== EXERCISE BRIEF ==
Would you output the entries below only from the line containing "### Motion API" through the line containing "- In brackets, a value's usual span", exactly as they stand and with both ends included?

--- START ---

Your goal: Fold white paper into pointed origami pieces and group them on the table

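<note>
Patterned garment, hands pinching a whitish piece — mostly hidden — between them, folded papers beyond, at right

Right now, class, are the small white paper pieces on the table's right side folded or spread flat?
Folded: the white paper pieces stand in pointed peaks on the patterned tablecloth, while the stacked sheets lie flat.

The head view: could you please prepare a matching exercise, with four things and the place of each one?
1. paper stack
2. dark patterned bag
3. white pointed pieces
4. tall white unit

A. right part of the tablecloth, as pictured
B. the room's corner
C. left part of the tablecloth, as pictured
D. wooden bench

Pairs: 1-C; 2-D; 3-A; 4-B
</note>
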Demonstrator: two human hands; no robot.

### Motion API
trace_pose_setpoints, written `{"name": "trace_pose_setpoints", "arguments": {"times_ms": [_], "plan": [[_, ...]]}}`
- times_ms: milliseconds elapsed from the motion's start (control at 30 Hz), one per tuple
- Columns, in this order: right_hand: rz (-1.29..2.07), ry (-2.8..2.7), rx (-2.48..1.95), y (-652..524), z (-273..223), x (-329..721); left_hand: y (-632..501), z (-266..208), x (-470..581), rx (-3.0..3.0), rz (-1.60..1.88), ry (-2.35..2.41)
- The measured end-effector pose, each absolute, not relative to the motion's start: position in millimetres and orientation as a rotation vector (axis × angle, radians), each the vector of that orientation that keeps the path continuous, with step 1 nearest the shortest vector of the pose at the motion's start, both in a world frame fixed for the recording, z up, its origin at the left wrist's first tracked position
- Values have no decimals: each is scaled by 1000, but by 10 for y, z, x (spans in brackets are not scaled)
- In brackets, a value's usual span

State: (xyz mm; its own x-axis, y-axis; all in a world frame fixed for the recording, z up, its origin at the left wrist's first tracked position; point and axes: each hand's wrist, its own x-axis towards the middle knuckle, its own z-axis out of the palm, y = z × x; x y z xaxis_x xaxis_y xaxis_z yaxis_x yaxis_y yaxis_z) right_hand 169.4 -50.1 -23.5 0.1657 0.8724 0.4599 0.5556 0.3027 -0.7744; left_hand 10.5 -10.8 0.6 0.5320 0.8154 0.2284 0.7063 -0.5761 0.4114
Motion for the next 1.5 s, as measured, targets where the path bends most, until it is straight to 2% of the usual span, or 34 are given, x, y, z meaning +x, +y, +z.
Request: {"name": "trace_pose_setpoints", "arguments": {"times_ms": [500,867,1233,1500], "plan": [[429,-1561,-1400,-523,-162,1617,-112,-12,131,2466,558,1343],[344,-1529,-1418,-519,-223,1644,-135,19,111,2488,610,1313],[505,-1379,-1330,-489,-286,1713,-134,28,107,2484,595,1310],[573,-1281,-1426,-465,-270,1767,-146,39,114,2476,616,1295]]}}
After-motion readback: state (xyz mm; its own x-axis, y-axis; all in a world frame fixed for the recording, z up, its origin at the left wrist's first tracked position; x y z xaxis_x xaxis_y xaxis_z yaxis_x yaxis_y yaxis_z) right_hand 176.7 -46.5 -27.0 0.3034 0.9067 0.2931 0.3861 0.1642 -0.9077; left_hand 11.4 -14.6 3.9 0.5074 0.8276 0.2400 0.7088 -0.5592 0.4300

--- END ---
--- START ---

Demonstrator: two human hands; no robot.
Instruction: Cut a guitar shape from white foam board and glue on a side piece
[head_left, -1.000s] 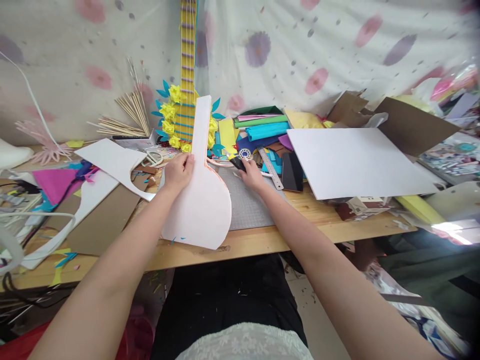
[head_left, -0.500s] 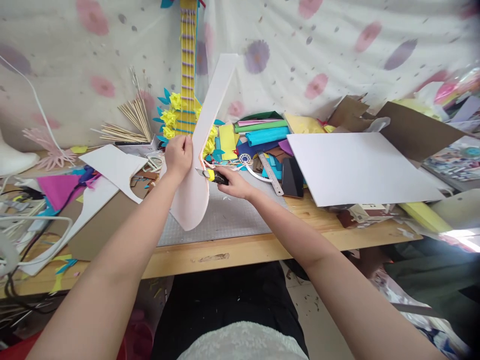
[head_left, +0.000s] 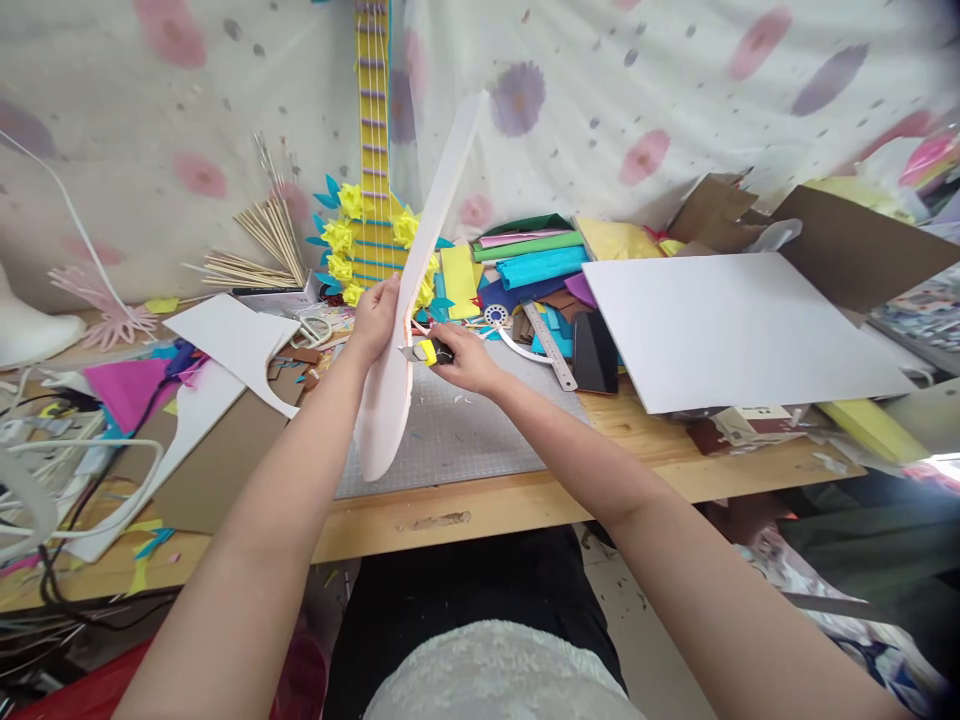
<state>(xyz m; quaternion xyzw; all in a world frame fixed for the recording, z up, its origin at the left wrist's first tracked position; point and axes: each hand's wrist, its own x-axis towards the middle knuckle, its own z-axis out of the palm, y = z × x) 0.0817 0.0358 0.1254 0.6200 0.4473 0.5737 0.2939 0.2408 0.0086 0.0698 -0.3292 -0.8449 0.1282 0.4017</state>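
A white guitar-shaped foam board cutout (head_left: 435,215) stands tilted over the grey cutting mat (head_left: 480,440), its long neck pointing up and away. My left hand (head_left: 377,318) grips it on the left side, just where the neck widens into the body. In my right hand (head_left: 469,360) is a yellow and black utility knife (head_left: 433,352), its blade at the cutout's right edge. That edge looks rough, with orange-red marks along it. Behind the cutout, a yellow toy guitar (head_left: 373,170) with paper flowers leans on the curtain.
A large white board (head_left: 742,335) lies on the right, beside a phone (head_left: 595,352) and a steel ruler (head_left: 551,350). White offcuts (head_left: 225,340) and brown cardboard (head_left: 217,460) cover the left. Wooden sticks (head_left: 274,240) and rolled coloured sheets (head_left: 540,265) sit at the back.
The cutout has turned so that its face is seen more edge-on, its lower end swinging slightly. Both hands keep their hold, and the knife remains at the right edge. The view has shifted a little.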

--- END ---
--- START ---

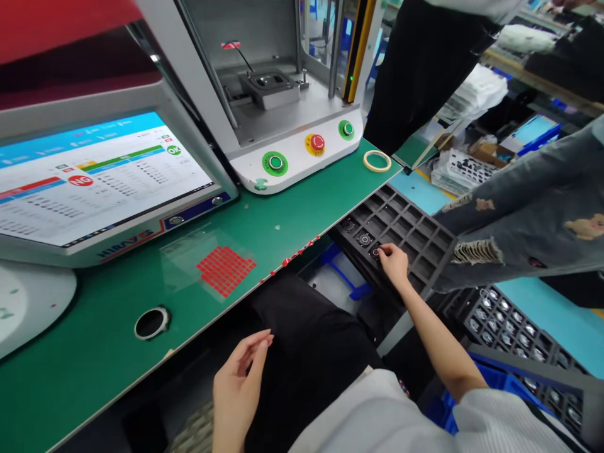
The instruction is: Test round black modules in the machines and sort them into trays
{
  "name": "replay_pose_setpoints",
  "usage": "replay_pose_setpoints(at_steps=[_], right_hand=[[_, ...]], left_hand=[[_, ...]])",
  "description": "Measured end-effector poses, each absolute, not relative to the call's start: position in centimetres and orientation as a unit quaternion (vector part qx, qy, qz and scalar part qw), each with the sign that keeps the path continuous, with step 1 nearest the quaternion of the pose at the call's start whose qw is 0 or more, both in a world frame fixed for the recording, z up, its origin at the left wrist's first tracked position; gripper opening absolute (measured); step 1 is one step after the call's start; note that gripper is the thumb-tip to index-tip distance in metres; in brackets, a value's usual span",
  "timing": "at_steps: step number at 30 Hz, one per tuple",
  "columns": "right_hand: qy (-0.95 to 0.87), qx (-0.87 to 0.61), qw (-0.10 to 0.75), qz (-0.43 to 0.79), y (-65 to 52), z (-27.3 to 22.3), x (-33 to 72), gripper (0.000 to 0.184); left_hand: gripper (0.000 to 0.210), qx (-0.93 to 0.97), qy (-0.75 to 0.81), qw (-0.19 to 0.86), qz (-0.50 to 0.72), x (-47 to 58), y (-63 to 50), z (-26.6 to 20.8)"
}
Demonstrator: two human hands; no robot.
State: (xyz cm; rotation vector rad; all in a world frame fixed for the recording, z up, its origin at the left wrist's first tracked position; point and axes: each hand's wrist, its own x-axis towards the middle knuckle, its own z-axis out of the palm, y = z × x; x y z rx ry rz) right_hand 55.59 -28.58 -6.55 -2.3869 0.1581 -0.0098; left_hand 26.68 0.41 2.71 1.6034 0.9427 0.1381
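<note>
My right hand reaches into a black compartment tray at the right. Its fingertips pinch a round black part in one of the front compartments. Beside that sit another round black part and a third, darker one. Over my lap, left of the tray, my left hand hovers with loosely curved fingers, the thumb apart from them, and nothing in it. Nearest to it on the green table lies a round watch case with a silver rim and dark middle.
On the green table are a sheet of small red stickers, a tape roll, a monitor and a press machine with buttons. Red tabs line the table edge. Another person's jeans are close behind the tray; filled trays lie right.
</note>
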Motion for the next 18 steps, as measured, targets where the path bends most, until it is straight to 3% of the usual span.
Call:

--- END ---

== SOLVED EXERCISE ==
### Motion API
trace_pose_setpoints, written `{"name": "trace_pose_setpoints", "arguments": {"times_ms": [_], "plan": [[_, ...]]}}`
- times_ms: milliseconds elapsed from the motion's start (control at 30 Hz), one per tuple
- Columns, in this order: right_hand: rz (-1.29..2.07), ry (-2.8..2.7), rx (-2.48..1.95), y (-652..524), z (-273..223), x (-329..721); left_hand: y (-632..501), z (-266..208), x (-470..581), rx (-3.0..3.0), rz (-1.60..1.88), ry (-2.35..2.41)
- The measured end-effector pose, each absolute, not relative to the motion's start: position in millimetres and orientation as a rotation vector (axis × angle, radians), each the vector of that orientation that keeps the path continuous, with step 1 nearest the shortest vector of the pose at the motion's start, both in a world frame fixed for the recording, z up, its origin at the left wrist's first tracked position
- Values have no decimals: each is scaled by 1000, but by 10 for y, z, x (spans in brackets are not scaled)
- In brackets, a value's usual span

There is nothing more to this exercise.